## Task instructions:
Take the data below and copy exactly the lines starting at the one with "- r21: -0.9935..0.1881" and finishing at the one with "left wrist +", both included.

(Source records)

[Start of Attachment]

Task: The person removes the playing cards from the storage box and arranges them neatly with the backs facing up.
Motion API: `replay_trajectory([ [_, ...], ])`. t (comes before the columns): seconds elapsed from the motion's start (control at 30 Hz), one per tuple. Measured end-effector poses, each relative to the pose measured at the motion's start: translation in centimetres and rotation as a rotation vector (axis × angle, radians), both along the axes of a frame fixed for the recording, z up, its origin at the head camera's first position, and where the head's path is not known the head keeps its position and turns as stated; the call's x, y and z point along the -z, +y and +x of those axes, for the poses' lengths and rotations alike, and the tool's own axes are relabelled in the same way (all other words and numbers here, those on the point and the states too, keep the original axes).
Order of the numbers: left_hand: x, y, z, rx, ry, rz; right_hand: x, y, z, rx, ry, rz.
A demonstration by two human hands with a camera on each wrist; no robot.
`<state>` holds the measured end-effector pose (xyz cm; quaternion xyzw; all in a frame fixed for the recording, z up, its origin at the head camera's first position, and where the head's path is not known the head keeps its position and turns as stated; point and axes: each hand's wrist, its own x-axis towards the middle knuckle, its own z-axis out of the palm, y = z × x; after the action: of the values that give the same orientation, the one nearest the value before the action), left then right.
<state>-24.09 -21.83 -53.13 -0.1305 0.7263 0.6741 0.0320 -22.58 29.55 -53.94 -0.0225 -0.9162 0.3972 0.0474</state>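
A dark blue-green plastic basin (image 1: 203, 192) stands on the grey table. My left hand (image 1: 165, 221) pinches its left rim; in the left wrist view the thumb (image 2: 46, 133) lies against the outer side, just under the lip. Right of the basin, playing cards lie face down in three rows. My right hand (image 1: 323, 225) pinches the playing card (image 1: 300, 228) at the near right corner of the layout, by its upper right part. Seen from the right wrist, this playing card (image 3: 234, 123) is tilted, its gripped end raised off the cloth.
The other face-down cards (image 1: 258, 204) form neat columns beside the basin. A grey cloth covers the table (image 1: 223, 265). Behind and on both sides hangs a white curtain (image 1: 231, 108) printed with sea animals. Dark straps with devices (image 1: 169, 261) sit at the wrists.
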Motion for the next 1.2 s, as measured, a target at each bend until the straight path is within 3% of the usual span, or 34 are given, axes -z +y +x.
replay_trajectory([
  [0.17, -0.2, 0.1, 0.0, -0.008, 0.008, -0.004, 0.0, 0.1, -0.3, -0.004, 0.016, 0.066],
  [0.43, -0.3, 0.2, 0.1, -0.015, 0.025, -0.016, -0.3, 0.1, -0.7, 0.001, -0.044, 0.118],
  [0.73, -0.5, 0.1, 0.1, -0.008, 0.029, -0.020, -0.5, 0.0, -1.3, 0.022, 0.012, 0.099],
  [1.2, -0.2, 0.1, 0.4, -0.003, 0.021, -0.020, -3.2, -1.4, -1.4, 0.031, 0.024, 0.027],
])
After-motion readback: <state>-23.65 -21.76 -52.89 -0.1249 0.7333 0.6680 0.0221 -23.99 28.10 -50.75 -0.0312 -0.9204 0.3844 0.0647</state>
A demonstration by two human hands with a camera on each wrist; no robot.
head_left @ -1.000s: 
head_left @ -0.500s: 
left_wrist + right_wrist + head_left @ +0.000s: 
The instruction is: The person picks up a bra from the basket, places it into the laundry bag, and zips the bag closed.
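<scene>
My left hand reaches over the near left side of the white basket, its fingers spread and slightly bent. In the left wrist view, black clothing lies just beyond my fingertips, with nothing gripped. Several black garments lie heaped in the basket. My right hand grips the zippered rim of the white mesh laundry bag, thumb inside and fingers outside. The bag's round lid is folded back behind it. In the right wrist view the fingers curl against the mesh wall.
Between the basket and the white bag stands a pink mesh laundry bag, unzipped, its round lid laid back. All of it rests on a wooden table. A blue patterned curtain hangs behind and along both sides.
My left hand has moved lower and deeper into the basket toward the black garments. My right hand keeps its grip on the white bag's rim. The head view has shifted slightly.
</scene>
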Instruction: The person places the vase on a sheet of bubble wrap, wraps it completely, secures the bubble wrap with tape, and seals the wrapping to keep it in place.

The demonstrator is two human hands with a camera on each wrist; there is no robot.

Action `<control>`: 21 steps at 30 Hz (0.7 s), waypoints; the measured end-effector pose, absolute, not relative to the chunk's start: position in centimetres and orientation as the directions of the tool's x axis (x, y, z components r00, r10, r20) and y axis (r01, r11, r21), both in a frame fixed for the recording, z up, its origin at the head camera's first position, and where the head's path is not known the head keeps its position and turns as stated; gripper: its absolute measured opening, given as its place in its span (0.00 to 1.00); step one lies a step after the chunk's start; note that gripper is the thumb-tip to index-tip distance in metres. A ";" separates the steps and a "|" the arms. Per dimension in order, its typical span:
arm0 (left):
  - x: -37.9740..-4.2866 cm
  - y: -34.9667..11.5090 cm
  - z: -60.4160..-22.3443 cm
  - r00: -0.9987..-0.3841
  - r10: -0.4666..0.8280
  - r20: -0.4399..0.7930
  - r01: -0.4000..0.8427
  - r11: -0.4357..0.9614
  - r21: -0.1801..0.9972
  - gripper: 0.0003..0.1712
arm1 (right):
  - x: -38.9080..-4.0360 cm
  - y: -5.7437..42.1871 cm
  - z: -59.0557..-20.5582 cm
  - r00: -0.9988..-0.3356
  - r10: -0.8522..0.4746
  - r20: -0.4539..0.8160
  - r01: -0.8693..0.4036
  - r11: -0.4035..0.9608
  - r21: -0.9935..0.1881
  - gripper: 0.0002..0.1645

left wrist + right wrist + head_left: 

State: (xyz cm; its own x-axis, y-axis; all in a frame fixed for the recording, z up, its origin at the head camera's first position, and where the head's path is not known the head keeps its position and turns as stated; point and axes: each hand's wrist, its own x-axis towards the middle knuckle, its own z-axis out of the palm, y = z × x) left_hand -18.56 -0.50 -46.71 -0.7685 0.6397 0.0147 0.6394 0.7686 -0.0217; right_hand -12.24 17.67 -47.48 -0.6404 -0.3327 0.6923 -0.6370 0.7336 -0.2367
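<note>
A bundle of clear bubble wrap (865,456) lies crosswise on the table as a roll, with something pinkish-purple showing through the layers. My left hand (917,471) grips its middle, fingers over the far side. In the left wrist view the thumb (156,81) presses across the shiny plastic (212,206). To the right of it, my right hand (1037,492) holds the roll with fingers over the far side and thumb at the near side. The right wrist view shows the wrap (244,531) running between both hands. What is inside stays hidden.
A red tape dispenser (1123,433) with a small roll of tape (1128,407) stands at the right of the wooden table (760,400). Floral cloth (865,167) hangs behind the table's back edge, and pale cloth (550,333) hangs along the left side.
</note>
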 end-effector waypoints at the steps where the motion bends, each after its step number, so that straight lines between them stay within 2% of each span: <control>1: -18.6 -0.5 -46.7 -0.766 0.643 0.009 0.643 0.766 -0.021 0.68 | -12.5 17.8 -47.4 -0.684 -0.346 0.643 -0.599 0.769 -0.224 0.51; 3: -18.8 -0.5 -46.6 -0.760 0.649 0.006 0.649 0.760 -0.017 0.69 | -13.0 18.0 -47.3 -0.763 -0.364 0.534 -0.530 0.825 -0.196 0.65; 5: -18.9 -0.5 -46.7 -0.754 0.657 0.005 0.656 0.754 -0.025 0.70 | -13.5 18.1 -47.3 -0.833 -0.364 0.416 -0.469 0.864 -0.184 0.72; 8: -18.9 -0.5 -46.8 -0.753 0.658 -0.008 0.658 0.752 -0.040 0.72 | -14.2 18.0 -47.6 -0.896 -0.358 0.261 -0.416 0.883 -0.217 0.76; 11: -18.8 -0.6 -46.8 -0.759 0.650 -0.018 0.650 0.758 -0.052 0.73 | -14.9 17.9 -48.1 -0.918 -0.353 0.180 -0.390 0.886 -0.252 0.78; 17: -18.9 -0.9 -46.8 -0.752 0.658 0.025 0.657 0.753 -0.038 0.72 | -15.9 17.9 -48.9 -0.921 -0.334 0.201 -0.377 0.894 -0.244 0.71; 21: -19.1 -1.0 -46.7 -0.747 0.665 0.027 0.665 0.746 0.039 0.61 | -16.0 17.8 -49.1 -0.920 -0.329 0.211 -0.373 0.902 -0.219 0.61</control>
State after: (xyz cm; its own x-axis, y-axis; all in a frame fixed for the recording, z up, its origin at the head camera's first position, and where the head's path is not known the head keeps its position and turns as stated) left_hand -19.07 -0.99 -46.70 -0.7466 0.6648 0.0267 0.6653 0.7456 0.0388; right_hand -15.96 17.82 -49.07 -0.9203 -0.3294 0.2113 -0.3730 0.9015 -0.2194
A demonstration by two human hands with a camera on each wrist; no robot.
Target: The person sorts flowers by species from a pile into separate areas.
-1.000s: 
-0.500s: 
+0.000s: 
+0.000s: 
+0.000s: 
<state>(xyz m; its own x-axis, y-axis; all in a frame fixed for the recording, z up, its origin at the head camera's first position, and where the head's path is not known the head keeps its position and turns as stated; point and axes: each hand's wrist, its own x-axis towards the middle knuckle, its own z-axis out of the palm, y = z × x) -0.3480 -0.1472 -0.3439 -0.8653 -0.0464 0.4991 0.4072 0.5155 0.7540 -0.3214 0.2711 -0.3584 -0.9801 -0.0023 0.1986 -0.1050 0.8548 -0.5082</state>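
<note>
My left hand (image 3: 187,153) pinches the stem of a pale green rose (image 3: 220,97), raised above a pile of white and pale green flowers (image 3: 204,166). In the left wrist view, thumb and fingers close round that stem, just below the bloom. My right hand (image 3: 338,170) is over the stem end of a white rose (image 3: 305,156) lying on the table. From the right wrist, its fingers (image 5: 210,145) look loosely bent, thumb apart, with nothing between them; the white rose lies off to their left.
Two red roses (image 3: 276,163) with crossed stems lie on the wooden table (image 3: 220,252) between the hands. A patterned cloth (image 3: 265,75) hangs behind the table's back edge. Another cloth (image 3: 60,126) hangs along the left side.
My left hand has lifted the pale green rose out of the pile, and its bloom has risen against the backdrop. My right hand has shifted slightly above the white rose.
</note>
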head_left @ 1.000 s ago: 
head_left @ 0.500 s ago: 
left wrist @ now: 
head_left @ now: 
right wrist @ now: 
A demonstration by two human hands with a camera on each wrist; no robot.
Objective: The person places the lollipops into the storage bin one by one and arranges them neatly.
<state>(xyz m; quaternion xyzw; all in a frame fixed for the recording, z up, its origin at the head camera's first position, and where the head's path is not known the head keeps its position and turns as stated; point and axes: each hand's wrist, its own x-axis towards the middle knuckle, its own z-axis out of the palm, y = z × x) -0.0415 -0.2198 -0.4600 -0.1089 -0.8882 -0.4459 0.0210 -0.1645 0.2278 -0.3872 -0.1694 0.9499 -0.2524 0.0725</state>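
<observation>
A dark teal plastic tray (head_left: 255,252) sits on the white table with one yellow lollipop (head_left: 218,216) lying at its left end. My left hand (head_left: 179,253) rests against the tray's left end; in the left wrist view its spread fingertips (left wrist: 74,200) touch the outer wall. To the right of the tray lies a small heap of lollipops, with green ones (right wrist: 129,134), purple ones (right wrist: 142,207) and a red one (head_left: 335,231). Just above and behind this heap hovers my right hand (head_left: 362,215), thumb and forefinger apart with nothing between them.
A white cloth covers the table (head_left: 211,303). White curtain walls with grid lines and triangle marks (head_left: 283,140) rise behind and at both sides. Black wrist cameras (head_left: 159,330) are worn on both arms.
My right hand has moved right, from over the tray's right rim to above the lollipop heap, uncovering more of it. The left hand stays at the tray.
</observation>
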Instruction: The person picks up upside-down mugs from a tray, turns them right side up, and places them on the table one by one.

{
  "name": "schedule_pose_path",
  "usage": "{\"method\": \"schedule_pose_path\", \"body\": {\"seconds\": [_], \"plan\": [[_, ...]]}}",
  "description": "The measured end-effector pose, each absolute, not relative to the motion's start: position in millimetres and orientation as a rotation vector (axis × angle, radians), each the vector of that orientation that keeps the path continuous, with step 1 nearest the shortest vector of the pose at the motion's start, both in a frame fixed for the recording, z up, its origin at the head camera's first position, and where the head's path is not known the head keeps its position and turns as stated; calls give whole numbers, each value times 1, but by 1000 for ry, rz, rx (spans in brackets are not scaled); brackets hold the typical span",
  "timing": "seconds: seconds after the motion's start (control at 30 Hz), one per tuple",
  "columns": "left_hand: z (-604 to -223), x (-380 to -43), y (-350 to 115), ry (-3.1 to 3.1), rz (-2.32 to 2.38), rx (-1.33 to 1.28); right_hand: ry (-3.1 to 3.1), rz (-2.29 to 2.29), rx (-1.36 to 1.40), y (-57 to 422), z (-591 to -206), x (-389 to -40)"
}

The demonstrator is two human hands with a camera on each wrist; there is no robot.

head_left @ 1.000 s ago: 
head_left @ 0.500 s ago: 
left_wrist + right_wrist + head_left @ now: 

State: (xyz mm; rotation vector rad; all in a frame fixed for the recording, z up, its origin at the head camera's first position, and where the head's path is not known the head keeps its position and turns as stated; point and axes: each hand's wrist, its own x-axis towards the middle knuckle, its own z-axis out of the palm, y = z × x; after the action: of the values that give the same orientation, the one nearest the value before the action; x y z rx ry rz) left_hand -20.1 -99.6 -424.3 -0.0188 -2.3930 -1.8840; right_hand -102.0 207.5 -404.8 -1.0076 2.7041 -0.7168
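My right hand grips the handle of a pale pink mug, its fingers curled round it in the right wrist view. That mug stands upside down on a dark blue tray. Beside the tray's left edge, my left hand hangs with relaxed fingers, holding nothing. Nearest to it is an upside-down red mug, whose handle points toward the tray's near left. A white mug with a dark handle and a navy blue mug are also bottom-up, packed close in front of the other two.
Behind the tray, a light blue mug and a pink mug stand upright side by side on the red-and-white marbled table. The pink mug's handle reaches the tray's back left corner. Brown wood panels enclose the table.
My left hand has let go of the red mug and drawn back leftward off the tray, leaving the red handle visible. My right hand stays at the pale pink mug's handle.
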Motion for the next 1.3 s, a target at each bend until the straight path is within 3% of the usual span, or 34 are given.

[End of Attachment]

## Reply to the task:
  - r21: -0.9935..0.1881
  - gripper: 0.0002..0.1645

left wrist + right wrist + head_left: 

This answer is now complete.